The new man in charge of South Yorkshire Police has said he would ‘welcome’ an independent inquiry into the events of the Battle of Orgreave.
Interim chief constable Dave Jones said an investigation into the police action at the Orgreave plant during the 1984 miners’ strike should take place - in a format decided by Home Secretary Theresa May.
His comments follow allegations of direct links between the events at Orgreave and the Hillsborough disaster five years later.
Mr Jones said: “The Hillsborough inquests have brought into sharp focus the need to understand and confront the past and give people the opportunity to explore the circumstances of such significant events.
“I would therefore welcome an appropriate independent assessment of Orgreave accepting that the way in which this is delivered is a matter for the Home Secretary.”
A redacted section of an Independent Police Complaints Commission report is said to reveal that the same senior officers and solicitor were involved both in the aftermath of Orgreave and Hillsborough in 1989.
Ninety-five miners were arrested at the Orgreave coking plant, near Rotherham, after clashes with police which left 50 people injured.
When cases against the miners came to court, all were abandoned after it became clear that evidence provided by police was unreliable.

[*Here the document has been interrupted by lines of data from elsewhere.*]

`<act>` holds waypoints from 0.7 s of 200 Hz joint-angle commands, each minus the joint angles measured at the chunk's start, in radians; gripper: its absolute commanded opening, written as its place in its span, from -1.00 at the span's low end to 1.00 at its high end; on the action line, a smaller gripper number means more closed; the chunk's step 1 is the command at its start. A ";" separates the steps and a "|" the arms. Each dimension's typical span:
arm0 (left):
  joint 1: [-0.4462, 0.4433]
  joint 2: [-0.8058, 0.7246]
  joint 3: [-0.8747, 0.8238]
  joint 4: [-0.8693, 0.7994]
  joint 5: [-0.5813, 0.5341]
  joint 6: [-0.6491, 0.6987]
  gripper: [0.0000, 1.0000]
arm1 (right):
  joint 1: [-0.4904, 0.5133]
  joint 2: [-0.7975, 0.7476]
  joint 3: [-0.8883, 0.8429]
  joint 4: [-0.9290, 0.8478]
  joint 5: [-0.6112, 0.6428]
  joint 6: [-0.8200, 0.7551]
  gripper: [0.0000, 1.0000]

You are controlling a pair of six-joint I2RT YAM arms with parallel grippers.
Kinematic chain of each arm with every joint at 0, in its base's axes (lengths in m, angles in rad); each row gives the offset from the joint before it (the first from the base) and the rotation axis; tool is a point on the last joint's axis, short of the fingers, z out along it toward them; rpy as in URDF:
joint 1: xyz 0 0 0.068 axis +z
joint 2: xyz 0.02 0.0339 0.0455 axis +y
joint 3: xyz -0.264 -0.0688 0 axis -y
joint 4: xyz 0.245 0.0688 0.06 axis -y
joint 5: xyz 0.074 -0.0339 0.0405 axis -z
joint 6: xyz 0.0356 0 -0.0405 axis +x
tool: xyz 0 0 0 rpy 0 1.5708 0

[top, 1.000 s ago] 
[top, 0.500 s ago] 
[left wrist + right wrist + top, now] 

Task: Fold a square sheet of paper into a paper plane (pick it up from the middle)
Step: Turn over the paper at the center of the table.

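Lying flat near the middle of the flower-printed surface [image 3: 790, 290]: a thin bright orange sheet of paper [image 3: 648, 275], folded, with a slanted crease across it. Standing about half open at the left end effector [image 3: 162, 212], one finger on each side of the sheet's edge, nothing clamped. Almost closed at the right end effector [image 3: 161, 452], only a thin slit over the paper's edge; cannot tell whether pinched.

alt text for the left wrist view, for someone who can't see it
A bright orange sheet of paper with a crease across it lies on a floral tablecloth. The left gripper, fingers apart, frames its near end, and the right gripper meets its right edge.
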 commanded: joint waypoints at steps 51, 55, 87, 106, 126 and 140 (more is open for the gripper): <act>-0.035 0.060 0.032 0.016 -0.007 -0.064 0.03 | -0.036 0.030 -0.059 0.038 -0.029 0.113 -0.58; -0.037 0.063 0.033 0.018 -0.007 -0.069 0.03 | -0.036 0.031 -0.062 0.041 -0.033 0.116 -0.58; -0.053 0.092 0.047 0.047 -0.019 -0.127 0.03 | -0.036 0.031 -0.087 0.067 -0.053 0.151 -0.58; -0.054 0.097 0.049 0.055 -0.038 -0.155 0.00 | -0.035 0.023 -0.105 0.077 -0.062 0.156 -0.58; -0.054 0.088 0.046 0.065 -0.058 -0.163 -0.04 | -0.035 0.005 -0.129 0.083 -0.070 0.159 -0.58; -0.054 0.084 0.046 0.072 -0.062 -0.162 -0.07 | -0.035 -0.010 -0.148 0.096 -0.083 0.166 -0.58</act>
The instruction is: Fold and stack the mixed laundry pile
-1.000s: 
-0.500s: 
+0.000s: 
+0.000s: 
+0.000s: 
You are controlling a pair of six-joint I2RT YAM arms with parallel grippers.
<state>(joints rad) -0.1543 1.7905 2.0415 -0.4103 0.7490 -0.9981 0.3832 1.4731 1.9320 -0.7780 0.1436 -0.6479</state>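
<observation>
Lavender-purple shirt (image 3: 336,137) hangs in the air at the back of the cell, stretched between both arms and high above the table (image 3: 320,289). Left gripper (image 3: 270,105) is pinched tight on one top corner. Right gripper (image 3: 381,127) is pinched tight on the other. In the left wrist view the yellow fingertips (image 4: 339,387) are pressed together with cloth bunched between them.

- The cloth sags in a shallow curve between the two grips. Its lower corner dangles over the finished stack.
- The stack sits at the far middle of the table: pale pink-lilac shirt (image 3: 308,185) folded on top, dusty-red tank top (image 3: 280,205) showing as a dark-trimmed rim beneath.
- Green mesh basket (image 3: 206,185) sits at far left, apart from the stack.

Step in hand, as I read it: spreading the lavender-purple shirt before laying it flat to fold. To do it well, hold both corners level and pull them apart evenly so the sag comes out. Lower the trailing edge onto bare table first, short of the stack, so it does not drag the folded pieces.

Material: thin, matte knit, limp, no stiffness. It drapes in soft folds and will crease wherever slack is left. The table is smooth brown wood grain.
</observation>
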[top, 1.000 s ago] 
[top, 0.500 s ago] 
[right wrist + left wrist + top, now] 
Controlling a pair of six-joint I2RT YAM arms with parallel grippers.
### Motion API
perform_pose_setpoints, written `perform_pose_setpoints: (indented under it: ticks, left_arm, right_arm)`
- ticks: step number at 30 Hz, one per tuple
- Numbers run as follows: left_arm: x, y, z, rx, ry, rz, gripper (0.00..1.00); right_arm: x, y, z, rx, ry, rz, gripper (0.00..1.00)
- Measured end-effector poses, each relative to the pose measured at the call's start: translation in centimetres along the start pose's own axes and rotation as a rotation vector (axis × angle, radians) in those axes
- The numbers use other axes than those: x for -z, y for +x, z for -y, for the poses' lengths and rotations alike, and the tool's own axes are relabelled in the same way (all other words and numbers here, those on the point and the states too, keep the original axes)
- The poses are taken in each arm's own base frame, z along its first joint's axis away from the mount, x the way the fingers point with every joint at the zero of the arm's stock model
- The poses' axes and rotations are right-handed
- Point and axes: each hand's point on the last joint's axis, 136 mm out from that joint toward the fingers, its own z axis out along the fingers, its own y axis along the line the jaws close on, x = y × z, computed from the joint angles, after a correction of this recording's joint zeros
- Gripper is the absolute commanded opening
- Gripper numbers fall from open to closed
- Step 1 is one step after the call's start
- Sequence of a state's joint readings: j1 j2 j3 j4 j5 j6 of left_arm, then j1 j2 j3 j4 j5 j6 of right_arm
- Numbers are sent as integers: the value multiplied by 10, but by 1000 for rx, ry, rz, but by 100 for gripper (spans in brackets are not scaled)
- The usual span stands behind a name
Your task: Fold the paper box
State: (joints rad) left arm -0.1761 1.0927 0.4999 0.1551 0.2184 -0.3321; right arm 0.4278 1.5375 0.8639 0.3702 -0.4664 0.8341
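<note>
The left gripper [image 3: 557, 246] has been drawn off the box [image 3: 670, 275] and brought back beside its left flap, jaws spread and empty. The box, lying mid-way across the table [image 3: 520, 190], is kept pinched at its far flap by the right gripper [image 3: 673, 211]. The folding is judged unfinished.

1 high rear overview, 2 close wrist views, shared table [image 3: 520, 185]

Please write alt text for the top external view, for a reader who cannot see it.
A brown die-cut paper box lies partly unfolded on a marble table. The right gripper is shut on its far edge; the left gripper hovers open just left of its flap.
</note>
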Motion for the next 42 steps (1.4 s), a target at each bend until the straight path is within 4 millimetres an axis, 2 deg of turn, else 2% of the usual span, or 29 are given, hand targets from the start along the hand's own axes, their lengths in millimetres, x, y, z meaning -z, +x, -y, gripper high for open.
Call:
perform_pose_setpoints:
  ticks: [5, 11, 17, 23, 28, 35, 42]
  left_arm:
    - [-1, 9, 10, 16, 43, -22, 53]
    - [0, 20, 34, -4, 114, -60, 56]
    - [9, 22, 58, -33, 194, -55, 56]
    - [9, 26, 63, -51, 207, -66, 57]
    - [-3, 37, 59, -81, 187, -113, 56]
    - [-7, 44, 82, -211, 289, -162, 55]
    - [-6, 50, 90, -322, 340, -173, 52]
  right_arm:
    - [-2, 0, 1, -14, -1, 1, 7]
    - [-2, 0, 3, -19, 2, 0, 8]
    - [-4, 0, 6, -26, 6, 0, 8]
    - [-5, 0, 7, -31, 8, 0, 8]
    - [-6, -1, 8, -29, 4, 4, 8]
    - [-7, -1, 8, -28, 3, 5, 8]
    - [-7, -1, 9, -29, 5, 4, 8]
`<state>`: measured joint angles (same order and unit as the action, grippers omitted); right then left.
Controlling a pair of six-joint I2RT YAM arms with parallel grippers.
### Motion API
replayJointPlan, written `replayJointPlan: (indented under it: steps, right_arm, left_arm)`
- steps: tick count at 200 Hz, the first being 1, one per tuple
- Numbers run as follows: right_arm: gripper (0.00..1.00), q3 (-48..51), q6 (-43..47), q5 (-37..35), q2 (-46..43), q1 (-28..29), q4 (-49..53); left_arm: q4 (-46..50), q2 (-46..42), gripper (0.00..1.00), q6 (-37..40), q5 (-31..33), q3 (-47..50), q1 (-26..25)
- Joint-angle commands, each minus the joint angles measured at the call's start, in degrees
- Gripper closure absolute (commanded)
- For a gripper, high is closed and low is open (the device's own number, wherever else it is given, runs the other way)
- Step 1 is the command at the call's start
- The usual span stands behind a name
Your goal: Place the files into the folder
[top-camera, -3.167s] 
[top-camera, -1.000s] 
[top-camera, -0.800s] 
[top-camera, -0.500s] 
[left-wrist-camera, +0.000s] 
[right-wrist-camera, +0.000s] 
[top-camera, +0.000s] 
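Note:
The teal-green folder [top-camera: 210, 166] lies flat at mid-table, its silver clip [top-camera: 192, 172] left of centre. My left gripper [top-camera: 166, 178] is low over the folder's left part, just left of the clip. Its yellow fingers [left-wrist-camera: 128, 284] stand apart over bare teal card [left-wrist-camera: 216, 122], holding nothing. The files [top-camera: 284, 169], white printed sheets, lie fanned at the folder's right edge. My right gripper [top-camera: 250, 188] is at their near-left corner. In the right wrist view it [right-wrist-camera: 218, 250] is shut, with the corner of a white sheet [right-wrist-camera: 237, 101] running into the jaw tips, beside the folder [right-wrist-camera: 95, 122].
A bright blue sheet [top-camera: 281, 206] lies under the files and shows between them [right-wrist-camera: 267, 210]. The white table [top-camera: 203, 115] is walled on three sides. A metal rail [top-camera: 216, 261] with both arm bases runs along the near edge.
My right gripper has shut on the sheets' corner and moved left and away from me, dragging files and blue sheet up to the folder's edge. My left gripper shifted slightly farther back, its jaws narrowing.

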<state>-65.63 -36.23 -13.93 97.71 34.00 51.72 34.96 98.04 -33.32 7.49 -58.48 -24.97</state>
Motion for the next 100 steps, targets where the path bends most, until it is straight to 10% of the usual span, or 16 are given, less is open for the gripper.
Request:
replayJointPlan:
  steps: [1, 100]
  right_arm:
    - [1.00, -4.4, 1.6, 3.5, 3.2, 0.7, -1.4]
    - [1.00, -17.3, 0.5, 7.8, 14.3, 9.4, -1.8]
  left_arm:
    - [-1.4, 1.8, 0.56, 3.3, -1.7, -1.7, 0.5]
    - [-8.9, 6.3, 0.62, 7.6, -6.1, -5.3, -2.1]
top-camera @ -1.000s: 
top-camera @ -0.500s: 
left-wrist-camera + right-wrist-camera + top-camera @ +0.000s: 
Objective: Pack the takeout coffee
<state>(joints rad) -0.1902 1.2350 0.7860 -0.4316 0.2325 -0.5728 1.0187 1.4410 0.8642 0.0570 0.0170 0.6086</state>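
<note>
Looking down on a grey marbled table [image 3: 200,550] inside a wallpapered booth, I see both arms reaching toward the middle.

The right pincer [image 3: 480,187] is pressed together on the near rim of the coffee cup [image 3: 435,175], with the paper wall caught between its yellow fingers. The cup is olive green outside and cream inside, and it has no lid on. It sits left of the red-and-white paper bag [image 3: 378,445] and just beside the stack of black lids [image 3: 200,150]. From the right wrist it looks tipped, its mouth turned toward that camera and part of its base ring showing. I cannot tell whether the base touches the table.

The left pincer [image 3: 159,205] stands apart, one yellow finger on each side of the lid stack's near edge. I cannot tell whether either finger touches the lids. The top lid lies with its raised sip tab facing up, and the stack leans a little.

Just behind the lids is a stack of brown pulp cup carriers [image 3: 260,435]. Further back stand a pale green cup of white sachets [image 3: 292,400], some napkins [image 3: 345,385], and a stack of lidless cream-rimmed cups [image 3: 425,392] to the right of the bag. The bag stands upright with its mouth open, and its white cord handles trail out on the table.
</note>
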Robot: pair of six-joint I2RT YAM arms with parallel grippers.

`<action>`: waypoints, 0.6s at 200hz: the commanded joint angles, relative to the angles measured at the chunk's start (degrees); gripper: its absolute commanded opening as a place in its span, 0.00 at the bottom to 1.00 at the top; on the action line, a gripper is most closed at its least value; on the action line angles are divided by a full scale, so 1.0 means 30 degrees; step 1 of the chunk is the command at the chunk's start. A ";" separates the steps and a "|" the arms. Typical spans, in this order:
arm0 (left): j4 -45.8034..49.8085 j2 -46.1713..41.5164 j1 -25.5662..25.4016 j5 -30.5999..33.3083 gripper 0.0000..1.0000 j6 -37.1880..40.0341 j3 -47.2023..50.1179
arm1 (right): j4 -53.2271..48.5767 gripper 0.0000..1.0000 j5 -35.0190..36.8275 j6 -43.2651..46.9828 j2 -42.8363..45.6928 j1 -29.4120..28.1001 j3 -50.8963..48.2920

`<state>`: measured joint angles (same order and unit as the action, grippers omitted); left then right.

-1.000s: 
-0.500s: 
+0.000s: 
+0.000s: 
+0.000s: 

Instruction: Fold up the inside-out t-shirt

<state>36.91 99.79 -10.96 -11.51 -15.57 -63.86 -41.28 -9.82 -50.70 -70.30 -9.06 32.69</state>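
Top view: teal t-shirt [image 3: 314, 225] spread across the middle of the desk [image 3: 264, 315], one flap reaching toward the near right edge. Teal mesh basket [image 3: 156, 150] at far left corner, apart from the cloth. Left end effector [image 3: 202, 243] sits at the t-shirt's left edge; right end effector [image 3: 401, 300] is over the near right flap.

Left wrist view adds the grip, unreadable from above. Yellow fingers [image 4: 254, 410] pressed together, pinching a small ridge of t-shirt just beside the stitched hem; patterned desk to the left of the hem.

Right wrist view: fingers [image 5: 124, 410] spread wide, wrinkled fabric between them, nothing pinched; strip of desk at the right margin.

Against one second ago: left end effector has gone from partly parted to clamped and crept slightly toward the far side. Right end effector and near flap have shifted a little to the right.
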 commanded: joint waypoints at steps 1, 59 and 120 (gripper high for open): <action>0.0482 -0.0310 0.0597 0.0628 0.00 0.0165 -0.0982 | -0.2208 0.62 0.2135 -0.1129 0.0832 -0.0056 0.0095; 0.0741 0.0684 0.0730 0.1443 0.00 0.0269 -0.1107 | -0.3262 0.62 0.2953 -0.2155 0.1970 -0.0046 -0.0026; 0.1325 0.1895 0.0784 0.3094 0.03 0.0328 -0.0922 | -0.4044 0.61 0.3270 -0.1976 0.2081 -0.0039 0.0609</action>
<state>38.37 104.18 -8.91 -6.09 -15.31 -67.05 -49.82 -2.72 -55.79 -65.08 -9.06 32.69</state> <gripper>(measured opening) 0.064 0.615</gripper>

South Yorkshire Police later paid £425,000 in compensation to 39 pickets in out-of-court settlements.
Barbara Jackson, from the Orgreave Truth and Justice Campaign, said she was now ‘very hopeful’ an independent inquiry will be ordered by the Home Secretary in the light of the Hillsborough unlawful killings verdict.
“The links are so glaringly obvious - the same police force, the same chief constable, the same senior officers and the same issue of alleged tampering with statements,” she said.
“We are feeling very, very hopeful about an inquiry.”